Reggaetón has long owed a debt and, quite frankly, its very existence to dancehall reggae, thanks in no small part to Shabba Ranks’ “Dem Bow” riddim providing the foundation on which the genre blossomed and to this day depends upon. Yet more often than not, the predominantly Black innovators and pioneers who made the transition have been overlooked or undermined in favor of white or white-presenting Latinxs in the industry. After exploiting that work for so long, further plundering from reggaetón’s precursors comes off especially cannibalistic, keeping down those in the urbano community actively making non-derivative music.

As with DJ Mustard’s mid-2010s run of throwback novelties, Latin music’s self-sabotaging fetishization of dancehall reggae’s past cannot last forever.
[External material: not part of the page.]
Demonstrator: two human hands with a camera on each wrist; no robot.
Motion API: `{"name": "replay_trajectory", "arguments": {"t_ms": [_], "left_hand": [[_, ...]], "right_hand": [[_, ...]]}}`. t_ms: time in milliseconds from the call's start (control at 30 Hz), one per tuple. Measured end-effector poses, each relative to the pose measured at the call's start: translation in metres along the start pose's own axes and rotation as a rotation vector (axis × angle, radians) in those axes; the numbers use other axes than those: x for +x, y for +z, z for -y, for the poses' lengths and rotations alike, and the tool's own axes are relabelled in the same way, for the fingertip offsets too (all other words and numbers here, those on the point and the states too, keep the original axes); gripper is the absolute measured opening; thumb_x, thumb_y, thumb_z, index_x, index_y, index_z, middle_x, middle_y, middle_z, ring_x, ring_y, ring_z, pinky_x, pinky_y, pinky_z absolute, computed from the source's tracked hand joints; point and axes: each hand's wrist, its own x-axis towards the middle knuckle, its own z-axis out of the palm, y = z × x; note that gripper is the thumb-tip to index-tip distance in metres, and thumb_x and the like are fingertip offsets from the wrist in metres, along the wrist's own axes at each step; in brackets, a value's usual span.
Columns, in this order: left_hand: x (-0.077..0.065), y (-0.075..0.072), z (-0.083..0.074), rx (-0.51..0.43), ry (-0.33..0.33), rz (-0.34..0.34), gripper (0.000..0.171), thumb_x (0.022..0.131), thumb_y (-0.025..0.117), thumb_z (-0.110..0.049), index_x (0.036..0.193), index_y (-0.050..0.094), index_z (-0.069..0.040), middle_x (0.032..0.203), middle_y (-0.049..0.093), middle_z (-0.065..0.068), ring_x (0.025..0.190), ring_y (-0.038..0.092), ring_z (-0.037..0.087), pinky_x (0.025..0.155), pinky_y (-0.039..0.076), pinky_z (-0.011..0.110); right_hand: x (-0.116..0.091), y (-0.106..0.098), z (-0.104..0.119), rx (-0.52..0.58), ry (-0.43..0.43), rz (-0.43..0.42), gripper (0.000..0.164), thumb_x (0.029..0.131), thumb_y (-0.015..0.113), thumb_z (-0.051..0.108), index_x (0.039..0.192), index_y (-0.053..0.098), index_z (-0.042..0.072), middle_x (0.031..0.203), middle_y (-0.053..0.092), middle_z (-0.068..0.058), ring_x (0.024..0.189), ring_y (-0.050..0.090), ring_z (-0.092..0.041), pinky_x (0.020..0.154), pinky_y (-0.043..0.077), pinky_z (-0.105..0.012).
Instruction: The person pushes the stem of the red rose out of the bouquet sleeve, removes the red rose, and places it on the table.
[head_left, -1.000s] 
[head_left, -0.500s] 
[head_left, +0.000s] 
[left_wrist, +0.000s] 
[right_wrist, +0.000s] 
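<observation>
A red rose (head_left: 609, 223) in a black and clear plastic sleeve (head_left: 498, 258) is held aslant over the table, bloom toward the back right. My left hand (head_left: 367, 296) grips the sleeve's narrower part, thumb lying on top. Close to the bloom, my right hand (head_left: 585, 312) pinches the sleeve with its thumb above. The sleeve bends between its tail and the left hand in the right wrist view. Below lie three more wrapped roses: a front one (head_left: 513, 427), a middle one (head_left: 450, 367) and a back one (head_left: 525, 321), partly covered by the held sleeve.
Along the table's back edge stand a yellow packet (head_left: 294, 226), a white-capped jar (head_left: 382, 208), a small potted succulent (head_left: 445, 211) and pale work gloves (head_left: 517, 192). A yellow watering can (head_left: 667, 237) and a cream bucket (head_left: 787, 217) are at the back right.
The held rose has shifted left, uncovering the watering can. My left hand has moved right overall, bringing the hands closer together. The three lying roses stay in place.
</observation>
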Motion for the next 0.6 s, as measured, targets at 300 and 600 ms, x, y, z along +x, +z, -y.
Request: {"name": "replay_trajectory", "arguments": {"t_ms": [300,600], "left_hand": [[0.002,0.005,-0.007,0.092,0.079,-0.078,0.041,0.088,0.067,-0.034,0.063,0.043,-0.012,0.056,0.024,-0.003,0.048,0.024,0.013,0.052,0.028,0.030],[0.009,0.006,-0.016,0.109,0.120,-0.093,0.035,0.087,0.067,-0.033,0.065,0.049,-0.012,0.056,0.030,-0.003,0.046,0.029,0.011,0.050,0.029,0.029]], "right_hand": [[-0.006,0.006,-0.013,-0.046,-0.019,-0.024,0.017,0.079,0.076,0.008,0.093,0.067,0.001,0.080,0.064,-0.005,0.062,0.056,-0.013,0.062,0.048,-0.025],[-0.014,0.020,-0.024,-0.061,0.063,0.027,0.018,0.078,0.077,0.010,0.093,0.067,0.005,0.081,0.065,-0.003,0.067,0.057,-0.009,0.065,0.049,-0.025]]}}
An exit strategy is needed sooner rather than later, lest we invite uncomplimentary comparisons to the Latin explosions of the past. If anything, a respectful way forward would be for high-profile artists like Daddy Yankee, Nicky Jam, and Anuel AA to connect credible with the genre’s present, teaming up formally with artists from Jamaica or others making exciting contemporary fusions in the broad and fruitful Afrobeats scene. Just as J Balvin and Bad Bunny made a good effort by partnering with Mr. Eazi and Legendury Beatz on Oasis, assuredly the genre elders fortunate enough to still be making hits could do the same.